A man wrote in who wanted an opinion applicable to someone he had dealt with who had not disclosed their psychiatric disability. His question pertained to employment and other business dealings. The reader wondered about the disclosure of a disability, and being up front from the beginning, versus concealing a psychiatric condition. I believe that it is a significant question that most people with a psychiatric disability must face. 

There is no exact rule concerning whether or not we should disclose our disability when attempting to get hired or when attempting to do other things in which people could discriminate. Some people believe you should be honest from the beginning so that your disability can be accommodated. Others believe you should not reveal it because you will be discriminated against. 

It might be unfair to an employer or other business associate not to reveal one's disability if it turns out to be something that affects their business. However, by revealing this disability, a person could be discriminated against, or could be treated at work as someone who is "different." It can be very humiliating and degrading to be treated as a "special person." This is if a person is not so clueless that they either pretend it isn't there, or don't notice it. 

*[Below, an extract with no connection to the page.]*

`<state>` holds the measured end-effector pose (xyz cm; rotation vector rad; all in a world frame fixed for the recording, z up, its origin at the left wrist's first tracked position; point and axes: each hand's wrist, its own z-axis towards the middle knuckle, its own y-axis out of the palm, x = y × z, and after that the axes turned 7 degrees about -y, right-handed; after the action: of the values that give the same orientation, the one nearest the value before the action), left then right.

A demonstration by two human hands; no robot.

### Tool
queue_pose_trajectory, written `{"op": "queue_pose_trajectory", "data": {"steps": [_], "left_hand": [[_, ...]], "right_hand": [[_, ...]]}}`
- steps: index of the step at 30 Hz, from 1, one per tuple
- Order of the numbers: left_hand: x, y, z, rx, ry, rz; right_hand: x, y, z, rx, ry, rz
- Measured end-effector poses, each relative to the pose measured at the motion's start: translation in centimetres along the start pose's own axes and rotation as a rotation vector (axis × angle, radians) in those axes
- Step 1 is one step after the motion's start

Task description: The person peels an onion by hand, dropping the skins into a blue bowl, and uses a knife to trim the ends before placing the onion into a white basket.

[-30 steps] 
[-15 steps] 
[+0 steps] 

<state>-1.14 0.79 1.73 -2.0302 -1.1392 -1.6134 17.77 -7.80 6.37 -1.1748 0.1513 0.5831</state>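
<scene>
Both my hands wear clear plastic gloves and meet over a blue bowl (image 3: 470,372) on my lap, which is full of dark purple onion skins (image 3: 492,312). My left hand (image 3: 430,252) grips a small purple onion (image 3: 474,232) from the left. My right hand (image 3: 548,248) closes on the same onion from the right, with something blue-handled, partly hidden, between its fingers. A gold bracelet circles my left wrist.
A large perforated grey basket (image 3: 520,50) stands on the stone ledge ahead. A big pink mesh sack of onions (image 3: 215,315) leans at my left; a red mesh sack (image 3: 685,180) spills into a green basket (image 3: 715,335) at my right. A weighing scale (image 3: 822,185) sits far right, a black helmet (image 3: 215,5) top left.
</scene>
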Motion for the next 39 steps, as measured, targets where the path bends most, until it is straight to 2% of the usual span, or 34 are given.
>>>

If this were the 1980's I would have advised people to keep to themselves any information about having a psychiatric disability. In most of the jobs at which I worked in that decade, I did not, at least initially, reveal my mental illness. Had I done so, I probably never would have been hired. My disability, at many of the times when I was in the job market, did not pertain to or affect my job performance, and it was none of the business of my employers. In some circumstances the disability doesn't affect the job and thus is none of the employer's business. In other situations, it could be something the employer should know. 

When I kept my disability to myself, it gave me a chance to be treated the same as everyone else. This meant that things would not be made easier for me. It also meant that I would not have the humiliation of someone treating me as a half-idiot. It is important to many persons with a disability that they not be treated as different. It means that if I succeed at a job, I must have equal capabilities to others who are not mentally ill. This is perception of being capable positively impacts self-esteem. 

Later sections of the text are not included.